How is it that we’ve come so far, but we haven’t come far at all?
Before feminism, men gave women a bad deal: You stay home, forego most opportunities for self-fulfillment, have no financial or physical independence, and put up with whatever life deals you, and we’ll take care of you. It was imperfectly enforced: poor women still had to work though with little pay and no status; all women had to risk that there were men who weren’t interested in holding up the we’ll take care of you part of the bargain.
Then we got feminism, we got some basic civil rights (though they’re still not guaranteed in the US Constitution), and we got the sexual revolution. That pact between men and women was thrown out: women were then expected to work, expected to do both the jobs they used to be confined to and also their new jobs, and expected to be sexually free. Men no longer had the responsibility of taking care of women; we were supposed to be strong and take care of ourselves.
Then we got third wave feminism or post-feminism (depending on who’s defining it), and we realized that we still hadn’t quite got it right. Men were still preying on women but women weren’t being protected. Women could get jobs, but with no guarantee that they’d be treated equally once they were there. Women were supposed to be sexually available but were also supposed to take care of themselves when they didn’t want to be sexually available. No one had clearly defined the line between “flirting” and “harassing.”
How do we raise sons in this world?
I don’t know. Men are now being called out publicly for behavior they committed which was excused under the first pact (any woman not in the care of a man is fair game), and which was encouraged by the second pact (women who go out in the world are sexually available to all men).

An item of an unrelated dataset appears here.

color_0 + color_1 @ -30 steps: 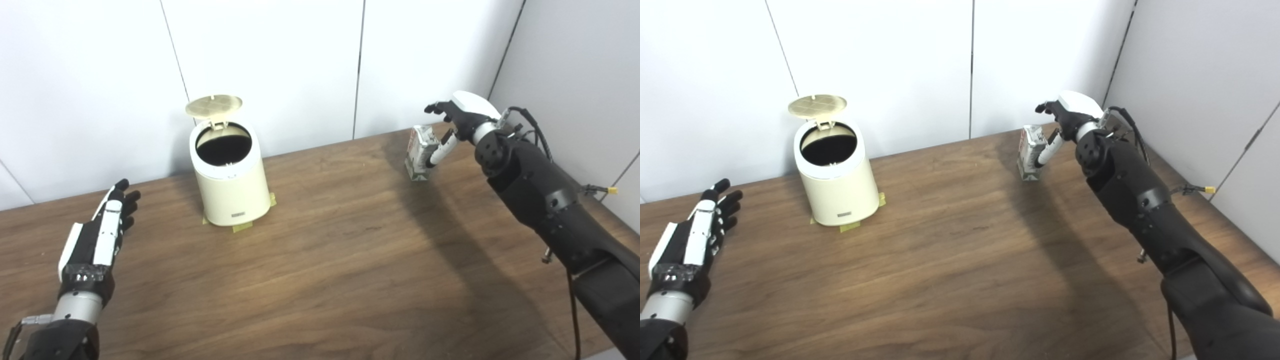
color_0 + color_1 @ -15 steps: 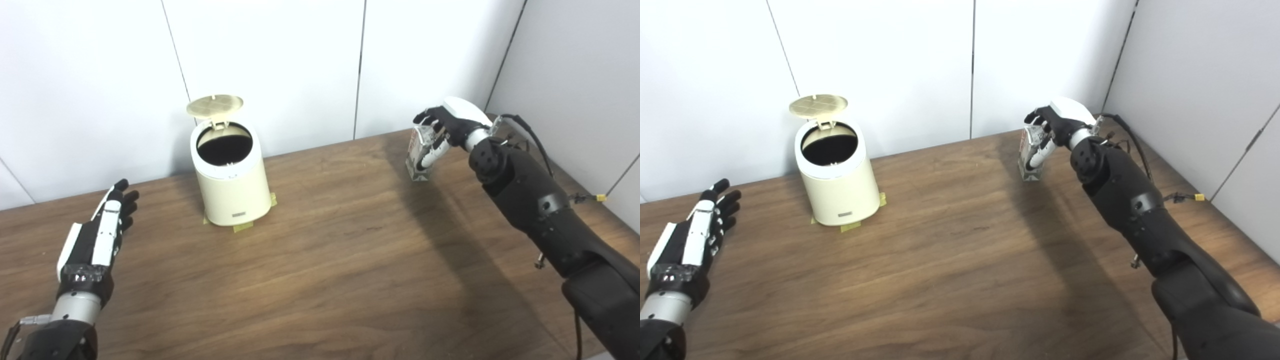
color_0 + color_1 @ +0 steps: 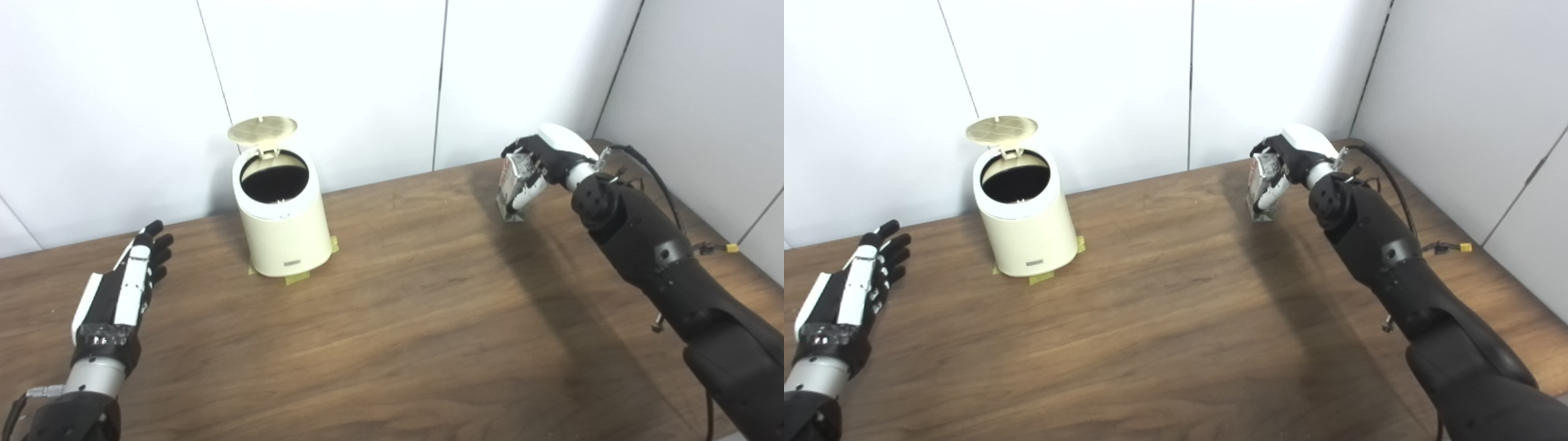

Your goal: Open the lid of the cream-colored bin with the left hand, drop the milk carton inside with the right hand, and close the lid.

I haven’t asked them, but I’m guessing that the moms of these men didn’t raise their sons to behave this way. Heck, maybe even their dads didn’t. (Being a dad was different 50+ years ago.)
But I’m speaking here from the perspective of being a mom. I’ve always hoped that if you are a woman who expects and receives respect from the men in her own life, and if you model that behavior in front of your sons, it will eventually take root.
Here’s the problem: It’s not like you can enforce respectful private behavior the way you do, say, manners. When your child doesn’t say please, you prompt him, right? And eventually he turns out to be a polite person (when he’s not at home, that is).
What do you do when your child starts laying the roots of private disrespect for girls in his life? Will you even see it happening? How much more influence does what your son sees in media and out amongst his friends have on his behavior? We can do our best at home, but these things don’t happen at home.
If men’s private behavior is so different from their public behavior, how can we prevent it?
Is this actually a question about raising girls?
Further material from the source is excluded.